== RECORDED DATA

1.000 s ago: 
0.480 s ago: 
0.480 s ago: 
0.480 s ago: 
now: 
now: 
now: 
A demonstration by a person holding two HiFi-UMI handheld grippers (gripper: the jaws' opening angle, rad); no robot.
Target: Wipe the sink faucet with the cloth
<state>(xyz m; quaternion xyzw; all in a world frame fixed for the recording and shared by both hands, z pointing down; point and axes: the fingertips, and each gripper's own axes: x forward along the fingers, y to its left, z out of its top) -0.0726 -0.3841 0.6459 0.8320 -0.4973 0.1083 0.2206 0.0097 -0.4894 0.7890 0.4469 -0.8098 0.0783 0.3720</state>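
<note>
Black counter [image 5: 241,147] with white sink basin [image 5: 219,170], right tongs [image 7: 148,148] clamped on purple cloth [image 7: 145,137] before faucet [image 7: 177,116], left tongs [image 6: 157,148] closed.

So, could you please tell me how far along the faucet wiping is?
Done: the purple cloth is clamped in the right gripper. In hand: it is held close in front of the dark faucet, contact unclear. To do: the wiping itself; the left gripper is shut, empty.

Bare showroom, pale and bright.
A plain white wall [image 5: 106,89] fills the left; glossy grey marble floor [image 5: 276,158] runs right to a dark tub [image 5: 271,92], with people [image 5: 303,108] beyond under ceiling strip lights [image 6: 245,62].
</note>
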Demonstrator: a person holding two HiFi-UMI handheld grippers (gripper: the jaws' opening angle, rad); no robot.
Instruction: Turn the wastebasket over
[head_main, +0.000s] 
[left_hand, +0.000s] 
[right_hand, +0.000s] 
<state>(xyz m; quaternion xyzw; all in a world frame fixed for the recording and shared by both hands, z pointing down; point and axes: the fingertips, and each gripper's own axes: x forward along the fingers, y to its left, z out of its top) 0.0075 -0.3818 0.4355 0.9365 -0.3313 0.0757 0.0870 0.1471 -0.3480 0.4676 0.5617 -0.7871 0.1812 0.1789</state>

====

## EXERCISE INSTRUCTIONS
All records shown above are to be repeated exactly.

## SOLUTION FOR THIS TASK
1.000 s ago: 
0.480 s ago: 
0.480 s ago: 
0.480 s ago: 
now: 
now: 
now: 
A demonstration by a person holding two HiFi-UMI handheld grippers (gripper: the jaws' opening angle, rad); no robot.
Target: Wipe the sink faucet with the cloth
<state>(xyz m; quaternion xyzw; all in a world frame fixed for the recording and shared by both hands, z pointing down; point and axes: the fingertips, and each gripper's own axes: x forward along the fingers, y to its left, z out of its top) -0.0726 -0.3841 0.6459 0.8320 -0.4973 0.1083 0.2206 0.0097 -0.4894 0.7890 0.4469 -0.8098 0.0783 0.3720</state>
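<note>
Black counter [image 5: 241,147] with white sink basin [image 5: 219,170], right tongs [image 7: 148,148] clamped on purple cloth [image 7: 145,137] before faucet [image 7: 177,116], left tongs [image 6: 157,148] closed.

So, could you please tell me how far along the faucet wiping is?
Done: the purple cloth is clamped in the right gripper. In hand: it is held close in front of the dark faucet, contact unclear. To do: the wiping itself; the left gripper is shut, empty.

Bare showroom, pale and bright.
A plain white wall [image 5: 106,89] fills the left; glossy grey marble floor [image 5: 276,158] runs right to a dark tub [image 5: 271,92], with people [image 5: 303,108] beyond under ceiling strip lights [image 6: 245,62].
</note>
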Demonstrator: a person holding two HiFi-UMI handheld grippers (gripper: the jaws' opening angle, rad); no robot.
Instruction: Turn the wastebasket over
[head_main, +0.000s] 
[left_hand, +0.000s] 
[right_hand, +0.000s] 
<state>(xyz m; quaternion xyzw; all in a world frame fixed for the recording and shared by both hands, z pointing down; point and axes: the fingertips, and each gripper's own axes: x forward along the fingers, y to its left, z out of its top) 0.0075 -0.3818 0.4355 0.9365 -0.3313 0.0757 0.0870 0.1471 -0.3480 0.4676 0.5617 -0.7871 0.1812 0.1789</state>

There is nothing more to add to the answer.